Action item: When copying the listing below, skip every picture and repeat exactly the lines from the first one through the line that contains "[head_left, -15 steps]".

----

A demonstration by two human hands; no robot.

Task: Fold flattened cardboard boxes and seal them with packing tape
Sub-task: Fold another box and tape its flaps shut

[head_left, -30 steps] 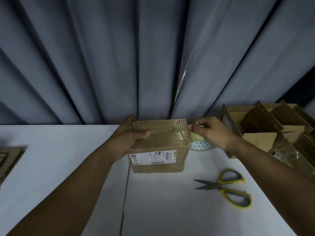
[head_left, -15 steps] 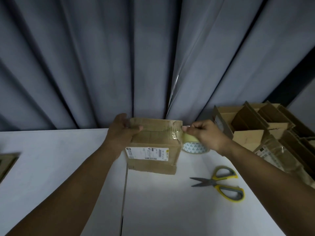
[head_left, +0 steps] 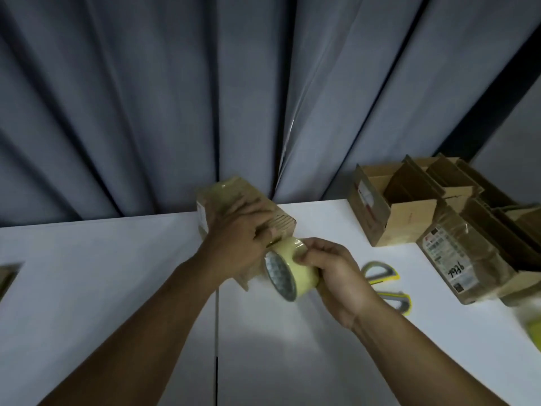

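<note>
A small brown cardboard box (head_left: 231,190) is tilted up off the white table (head_left: 117,288) near its far edge. My left hand (head_left: 237,244) lies over the box's near side with fingers curled round it. My right hand (head_left: 330,271) grips a roll of yellowish packing tape (head_left: 292,268) just below and right of the box. The roll's open core faces left toward me. Tape seems to run from the roll to the box under my left fingers, but that spot is blurred.
Yellow-handled scissors (head_left: 389,285) lie on the table right of my right hand, partly hidden by it. Several open and folded cardboard boxes (head_left: 409,218) crowd the right side. A flat cardboard piece (head_left: 7,276) shows at the left edge. Grey curtains hang behind the table.
The box has been turned and tipped up, its label now facing left. My right hand has lifted the tape roll off the table and brought it in front of the box.
</note>
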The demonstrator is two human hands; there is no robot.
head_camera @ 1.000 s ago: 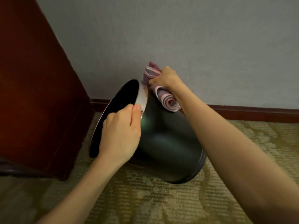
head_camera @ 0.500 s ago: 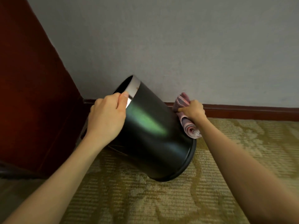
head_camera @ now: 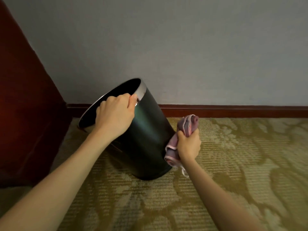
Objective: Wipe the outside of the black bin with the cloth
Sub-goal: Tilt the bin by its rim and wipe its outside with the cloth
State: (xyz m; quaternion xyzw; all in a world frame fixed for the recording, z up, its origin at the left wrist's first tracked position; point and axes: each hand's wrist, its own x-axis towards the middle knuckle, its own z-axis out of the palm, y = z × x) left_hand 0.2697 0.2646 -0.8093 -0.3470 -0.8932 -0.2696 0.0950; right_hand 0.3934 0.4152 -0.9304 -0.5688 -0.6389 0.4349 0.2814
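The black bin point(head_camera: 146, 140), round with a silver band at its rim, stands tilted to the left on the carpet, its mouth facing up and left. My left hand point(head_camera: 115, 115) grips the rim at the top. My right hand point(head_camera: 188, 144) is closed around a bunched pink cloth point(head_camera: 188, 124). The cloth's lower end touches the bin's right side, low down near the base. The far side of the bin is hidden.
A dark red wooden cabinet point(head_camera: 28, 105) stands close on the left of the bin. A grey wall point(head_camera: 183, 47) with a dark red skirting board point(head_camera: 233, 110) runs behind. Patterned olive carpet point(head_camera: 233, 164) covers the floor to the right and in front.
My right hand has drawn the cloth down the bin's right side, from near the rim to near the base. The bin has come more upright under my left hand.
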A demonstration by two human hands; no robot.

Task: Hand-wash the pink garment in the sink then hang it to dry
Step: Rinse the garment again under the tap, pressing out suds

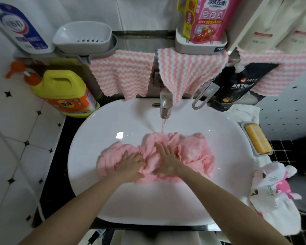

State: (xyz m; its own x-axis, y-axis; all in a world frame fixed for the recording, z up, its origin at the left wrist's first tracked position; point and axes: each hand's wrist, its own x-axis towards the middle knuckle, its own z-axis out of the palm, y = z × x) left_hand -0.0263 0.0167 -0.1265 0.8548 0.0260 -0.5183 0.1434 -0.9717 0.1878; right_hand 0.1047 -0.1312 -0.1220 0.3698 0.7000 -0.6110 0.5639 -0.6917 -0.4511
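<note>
Right: wet pink cloth, handling notes and counts

The crumpled pink fabric garment [193, 152] lies in the middle of the white oval ceramic sink [99, 138], bunched in folds. Its far edge is under the thin water stream [162, 127] from the chrome tap [165, 105] at the sink's back edge.

Hands: the left hand [131, 162] is spread on the garment's left half, fingers slightly bent and pressing in. The right hand [166, 160] lies flat on the centre, fingers straight and pointing at the tap. Neither hand grips anything; both only press.

Handling, my read:
- Soft and limp with zero stiffness, so it folds wherever it is pushed.
- Soaked, so likely much heavier than dry, and it will drip and stretch if lifted by one corner.
- The glazed basin looks slick, so the bundle may slide under a push.
- Best hold is probably to gather the bulk in both hands at the thick middle folds. For hanging, take a hem or the shoulders; I can't tell which edge is which in this heap.

Counts:
- pink garment: 1
- hands on it: 2
- tap: 1, running
- pink-and-white striped cloths [122, 75] hanging behind the sink's back edge: 3
- yellow soap bar [258, 140] in its dish by the sink's right edge: 1
- yellow plastic detergent jug [64, 91] by the back-left edge: 1
</note>
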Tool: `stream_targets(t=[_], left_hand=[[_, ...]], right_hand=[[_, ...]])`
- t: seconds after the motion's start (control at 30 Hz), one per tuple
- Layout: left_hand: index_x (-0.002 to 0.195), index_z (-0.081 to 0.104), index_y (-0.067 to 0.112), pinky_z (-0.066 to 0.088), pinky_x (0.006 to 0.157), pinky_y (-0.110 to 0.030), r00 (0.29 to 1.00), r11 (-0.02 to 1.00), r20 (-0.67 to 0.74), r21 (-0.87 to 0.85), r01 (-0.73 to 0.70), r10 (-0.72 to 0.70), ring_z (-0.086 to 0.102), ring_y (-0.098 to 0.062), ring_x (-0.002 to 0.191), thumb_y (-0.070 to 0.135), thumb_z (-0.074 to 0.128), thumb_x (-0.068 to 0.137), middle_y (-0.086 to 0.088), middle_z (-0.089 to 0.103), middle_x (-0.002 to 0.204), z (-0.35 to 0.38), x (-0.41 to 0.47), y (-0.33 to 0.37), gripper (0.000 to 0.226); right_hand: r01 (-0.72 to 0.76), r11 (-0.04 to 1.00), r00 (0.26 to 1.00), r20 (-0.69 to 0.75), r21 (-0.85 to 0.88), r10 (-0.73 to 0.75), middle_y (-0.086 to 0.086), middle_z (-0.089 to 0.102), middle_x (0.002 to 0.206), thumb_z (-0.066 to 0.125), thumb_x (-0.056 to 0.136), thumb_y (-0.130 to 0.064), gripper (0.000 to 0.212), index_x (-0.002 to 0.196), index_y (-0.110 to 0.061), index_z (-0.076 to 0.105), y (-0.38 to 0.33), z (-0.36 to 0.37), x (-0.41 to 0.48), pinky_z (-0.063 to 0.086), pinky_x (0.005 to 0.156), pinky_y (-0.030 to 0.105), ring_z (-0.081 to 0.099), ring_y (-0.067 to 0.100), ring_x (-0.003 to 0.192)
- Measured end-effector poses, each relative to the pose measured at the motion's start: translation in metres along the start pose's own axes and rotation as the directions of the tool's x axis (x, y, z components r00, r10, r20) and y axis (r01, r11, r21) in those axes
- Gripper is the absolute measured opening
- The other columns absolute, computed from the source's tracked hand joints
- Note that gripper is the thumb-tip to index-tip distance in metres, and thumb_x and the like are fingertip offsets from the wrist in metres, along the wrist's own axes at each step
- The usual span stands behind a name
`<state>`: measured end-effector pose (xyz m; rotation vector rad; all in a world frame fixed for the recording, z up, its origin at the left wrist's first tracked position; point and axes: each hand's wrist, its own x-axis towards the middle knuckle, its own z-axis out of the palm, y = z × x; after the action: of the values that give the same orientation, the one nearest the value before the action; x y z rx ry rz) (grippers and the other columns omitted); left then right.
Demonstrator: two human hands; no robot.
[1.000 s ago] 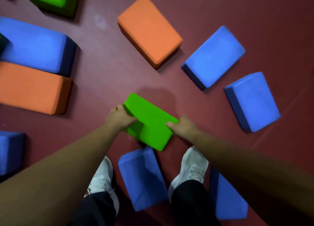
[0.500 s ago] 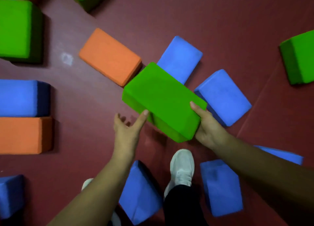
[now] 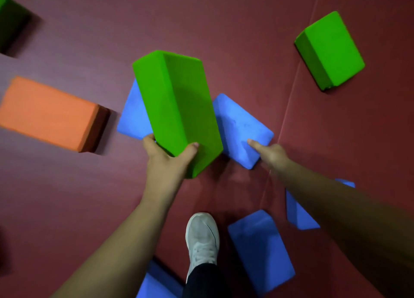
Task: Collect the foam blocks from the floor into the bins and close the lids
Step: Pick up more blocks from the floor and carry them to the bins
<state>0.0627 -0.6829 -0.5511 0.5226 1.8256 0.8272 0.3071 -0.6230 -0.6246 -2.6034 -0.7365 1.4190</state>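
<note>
Holding the green block by its near end, the left hand has the thumb on one face and the fingers curled round the opposite side, so the block is clamped between them and stands clear of the dark red floor. The right hand is down at a blue block that lies flat on the floor just beside the green one. One digit rests on its top face near the corner. The other fingers are hidden at the edge, so it cannot be told if this hand has closed on the block.

The step in hand seems to be taking a second block before going to the bins, which are not in view. To do it well, the right hand should slide its fingers under the near edge, keep the thumb on top, and squeeze firmly, because foam gives under pressure. A grip near the middle of the edge would stop the block from swinging. The lift should go up and to the right, away from the green block, which is held at one end only and may tip if it is knocked.

Many blocks wait on the floor: an orange block, another green block, and a blue block next to the white shoe.
</note>
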Motion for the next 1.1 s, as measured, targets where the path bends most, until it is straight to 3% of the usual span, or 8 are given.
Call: stream_targets(t=[0.13, 0.23, 0.33, 0.47, 0.53, 0.7, 0.83, 1.1], left_hand=[[0.115, 0.035, 0.022, 0.050, 0.081, -0.030, 0.998, 0.995, -0.016, 0.090, -0.053, 0.054, 0.060, 0.008, 0.084, 0.027, 0.083, 0.075, 0.017, 0.060, 0.099, 0.017, 0.019, -0.009, 0.063], [0.116, 0.039, 0.022, 0.053, 0.082, -0.031, 0.997, 0.992, -0.024, 0.106, -0.064, 0.067, 0.062, 0.002, 0.086, 0.024, 0.082, 0.076, 0.016, 0.062, 0.099, 0.022, 0.026, -0.011, 0.059], [0.117, 0.043, 0.024, 0.054, 0.082, -0.032, 0.996, 0.984, -0.003, 0.157, -0.084, 0.086, 0.063, -0.002, 0.090, 0.031, 0.083, 0.071, 0.011, 0.064, 0.102, 0.015, 0.027, -0.005, 0.062], [0.120, 0.048, 0.026, 0.051, 0.086, -0.036, 0.987, 0.943, -0.017, 0.299, -0.149, 0.161, 0.061, -0.017, 0.101, 0.046, 0.077, 0.060, 0.001, 0.063, 0.113, -0.013, 0.015, 0.028, 0.070], [0.124, 0.051, 0.021, 0.043, 0.079, -0.028, 0.980, 0.920, -0.023, 0.349, -0.177, 0.197, 0.058, -0.016, 0.097, 0.041, 0.081, 0.065, 0.004, 0.061, 0.110, -0.029, 0.002, 0.060, 0.069], [0.119, 0.049, 0.017, 0.039, 0.069, -0.032, 0.965, 0.876, -0.031, 0.430, -0.221, 0.259, 0.055, -0.019, 0.087, 0.045, 0.081, 0.068, 0.001, 0.058, 0.099, -0.089, -0.051, 0.196, 0.066], [0.121, 0.053, 0.021, 0.042, 0.074, -0.033, 0.929, 0.823, 0.002, 0.462, -0.329, 0.370, 0.062, -0.025, 0.099, 0.042, 0.080, 0.069, 0.000, 0.062, 0.102, -0.157, -0.122, 0.336, 0.062], [0.128, 0.055, 0.015, 0.044, 0.087, -0.038, 0.762, 0.701, -0.080, 0.463, -0.543, 0.643, 0.057, -0.030, 0.107, 0.048, 0.076, 0.065, -0.010, 0.059, 0.113, -0.348, -0.326, 0.561, 0.074]], right_hand=[[-0.146, 0.976, 0.974, 0.198, 0.160, 0.113, 0.000, 0.068, 0.110, 0.085, 0.069, -0.051, 0.060, 0.109, -0.014, 0.062, 0.023, 0.028, 0.028, 0.050, 0.085, 0.036, 0.064, 0.020, 0.097], [-0.090, 0.953, 0.993, 0.103, 0.290, 0.063, 0.004, 0.075, 0.101, 0.095, 0.030, -0.058, 0.097, 0.109, -0.008, 0.069, 0.051, 0.054, 0.063, 0.059, 0.086, 0.045, 0.072, 0.022, 0.090], [-0.007, 0.931, 1.000, -0.018, 0.365, 0.015, 0.001, 0.074, 0.096, 0.092, 0.015, -0.068, 0.113, 0.109, -0.009, 0.066, 0.052, 0.062, 0.067, 0.061, 0.079, 0.042, 0.073, 0.018, 0.083], [0.181, 0.953, 0.975, -0.171, 0.242, -0.142, 0.004, 0.060, 0.106, 0.096, 0.054, -0.040, 0.087, 0.114, -0.007, 0.042, -0.010, 0.029, -0.014, 0.050, 0.082, 0.028, 0.062, 0.019, 0.091], [0.323, 0.940, 0.929, -0.231, 0.113, -0.291, 0.010, 0.057, 0.120, 0.093, 0.056, -0.036, 0.096, 0.129, -0.009, 0.035, -0.036, 0.003, -0.045, 0.047, 0.092, 0.030, 0.059, 0.024, 0.108], [0.413, 0.908, 0.854, -0.313, -0.078, -0.415, 0.018, 0.049, 0.125, 0.092, 0.059, -0.036, 0.085, 0.122, 0.003, 0.050, -0.133, -0.073, -0.167, 0.038, 0.095, 0.032, 0.051, 0.033, 0.113], [0.539, 0.834, 0.759, -0.362, -0.118, -0.542, 0.020, 0.049, 0.125, 0.091, 0.058, -0.034, 0.088, 0.125, 0.004, 0.047, -0.213, -0.134, -0.305, 0.034, 0.100, 0.034, 0.047, 0.036, 0.118], [0.722, 0.659, 0.555, -0.394, -0.209, -0.733, 0.023, 0.056, 0.124, 0.090, 0.057, -0.037, 0.092, 0.128, 0.003, 0.046, -0.308, -0.239, -0.635, 0.037, 0.101, 0.042, 0.050, 0.041, 0.118]])
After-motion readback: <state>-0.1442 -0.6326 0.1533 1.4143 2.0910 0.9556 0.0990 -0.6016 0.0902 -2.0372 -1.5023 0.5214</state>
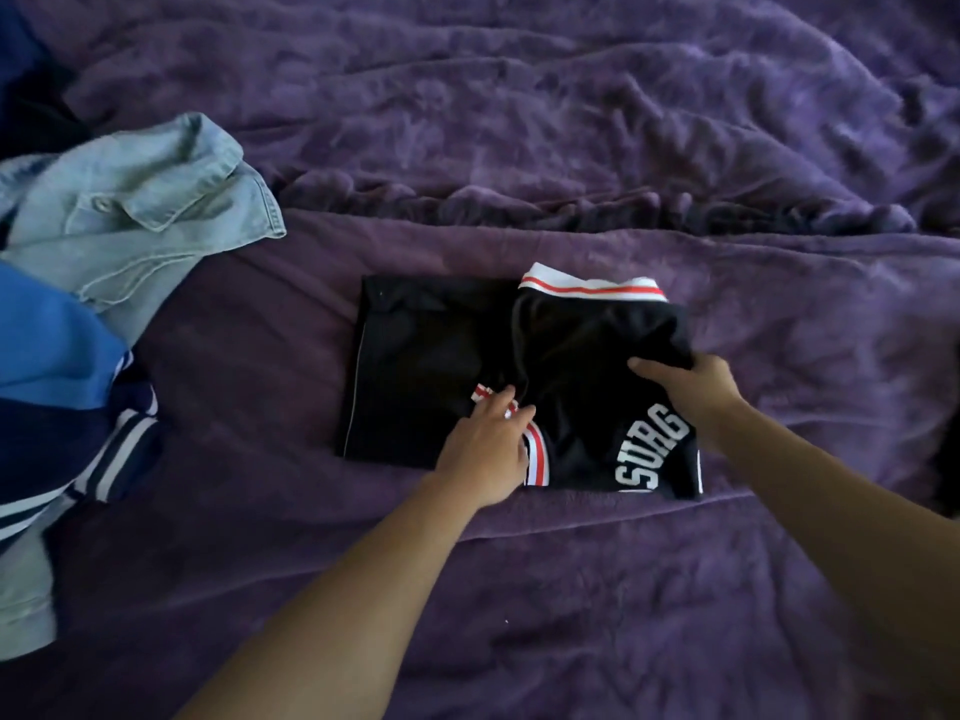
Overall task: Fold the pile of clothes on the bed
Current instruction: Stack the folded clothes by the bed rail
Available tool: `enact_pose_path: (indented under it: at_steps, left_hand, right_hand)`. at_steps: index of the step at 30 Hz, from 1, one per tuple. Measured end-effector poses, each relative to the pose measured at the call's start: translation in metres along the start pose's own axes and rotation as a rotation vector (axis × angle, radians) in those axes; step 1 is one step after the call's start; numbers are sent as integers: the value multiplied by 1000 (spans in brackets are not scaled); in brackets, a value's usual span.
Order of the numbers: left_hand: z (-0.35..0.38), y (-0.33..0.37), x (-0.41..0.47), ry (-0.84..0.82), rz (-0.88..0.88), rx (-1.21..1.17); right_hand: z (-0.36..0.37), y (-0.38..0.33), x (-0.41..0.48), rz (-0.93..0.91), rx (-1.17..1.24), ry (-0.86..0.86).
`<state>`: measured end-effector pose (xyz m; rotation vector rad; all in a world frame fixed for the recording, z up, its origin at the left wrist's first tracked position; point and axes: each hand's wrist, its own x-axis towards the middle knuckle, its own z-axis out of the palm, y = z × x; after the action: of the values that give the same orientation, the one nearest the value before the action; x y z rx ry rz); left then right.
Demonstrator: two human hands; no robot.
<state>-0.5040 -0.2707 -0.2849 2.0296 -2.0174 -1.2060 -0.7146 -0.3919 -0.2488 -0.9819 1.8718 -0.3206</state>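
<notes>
2 hands are on the black jersey, which lies in the middle of the bed, right of the unfolded pile. I judge this as mid-fold on 1 garment. My left hand presses flat, fingers straight, on the red-and-white trim near the near edge. My right hand pinches a loose flap at the right. Next I would draw that flap leftward and smooth it. The jersey looks dark and slick, with white lettering, and is partly squared.
</notes>
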Motion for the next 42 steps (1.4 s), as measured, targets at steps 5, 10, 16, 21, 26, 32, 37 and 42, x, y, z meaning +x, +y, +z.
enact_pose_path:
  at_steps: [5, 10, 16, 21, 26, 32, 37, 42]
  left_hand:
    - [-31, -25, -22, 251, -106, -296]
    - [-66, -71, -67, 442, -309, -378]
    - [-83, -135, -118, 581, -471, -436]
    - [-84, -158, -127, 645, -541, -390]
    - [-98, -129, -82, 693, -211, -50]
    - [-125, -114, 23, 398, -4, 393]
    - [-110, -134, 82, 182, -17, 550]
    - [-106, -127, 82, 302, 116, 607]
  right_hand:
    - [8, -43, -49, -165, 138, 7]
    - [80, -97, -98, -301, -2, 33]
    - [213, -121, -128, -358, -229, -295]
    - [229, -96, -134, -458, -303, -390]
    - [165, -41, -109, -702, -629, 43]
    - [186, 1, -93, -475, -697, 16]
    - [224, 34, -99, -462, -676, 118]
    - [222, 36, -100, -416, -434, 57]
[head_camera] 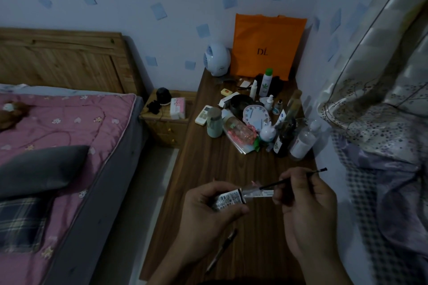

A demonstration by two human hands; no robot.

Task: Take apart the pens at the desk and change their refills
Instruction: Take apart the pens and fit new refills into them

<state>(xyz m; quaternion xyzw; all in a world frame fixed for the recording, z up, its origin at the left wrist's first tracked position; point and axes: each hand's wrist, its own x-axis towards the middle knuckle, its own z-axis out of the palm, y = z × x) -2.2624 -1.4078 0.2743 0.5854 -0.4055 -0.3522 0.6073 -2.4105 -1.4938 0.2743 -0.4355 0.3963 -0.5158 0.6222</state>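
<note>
My left hand (208,210) grips a small clear packet of refills (240,196) with a barcode label, held over the dark wooden desk (208,164). My right hand (308,201) pinches a thin black refill (298,178) whose lower end sits in the packet's open mouth while its upper end points up to the right. A dark pen (222,250) lies on the desk below my left wrist, partly hidden by it.
Bottles, a jar (214,122), a remote (203,114), a small clock (256,117) and an orange bag (266,46) crowd the desk's far half. A bed with a pink quilt (58,122) lies left, a patterned curtain (382,99) hangs right.
</note>
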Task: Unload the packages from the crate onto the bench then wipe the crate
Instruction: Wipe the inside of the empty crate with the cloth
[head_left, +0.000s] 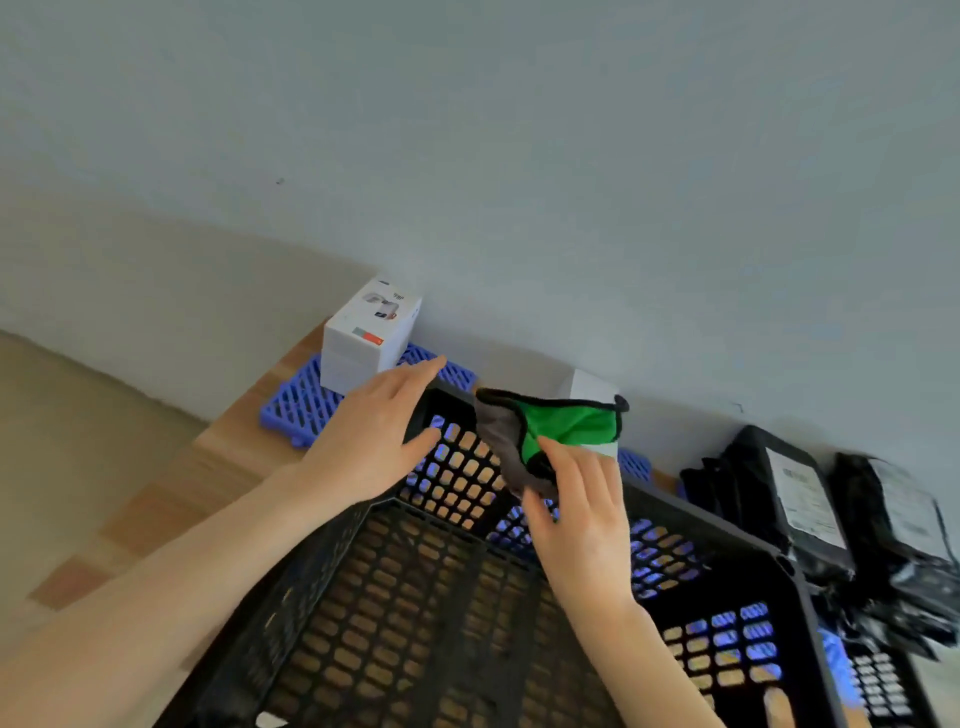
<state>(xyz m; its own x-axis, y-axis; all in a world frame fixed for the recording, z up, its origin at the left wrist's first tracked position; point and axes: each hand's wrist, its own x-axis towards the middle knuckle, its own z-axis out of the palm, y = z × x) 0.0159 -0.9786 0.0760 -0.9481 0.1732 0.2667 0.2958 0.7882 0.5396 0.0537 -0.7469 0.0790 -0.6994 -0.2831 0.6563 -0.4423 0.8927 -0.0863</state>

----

Completed task:
A demonstration by two human hands; no robot.

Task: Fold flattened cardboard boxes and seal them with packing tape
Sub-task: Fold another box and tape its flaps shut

[head_left, -30 steps] 
[head_left, -15 steps] 

No more output is required for the exercise.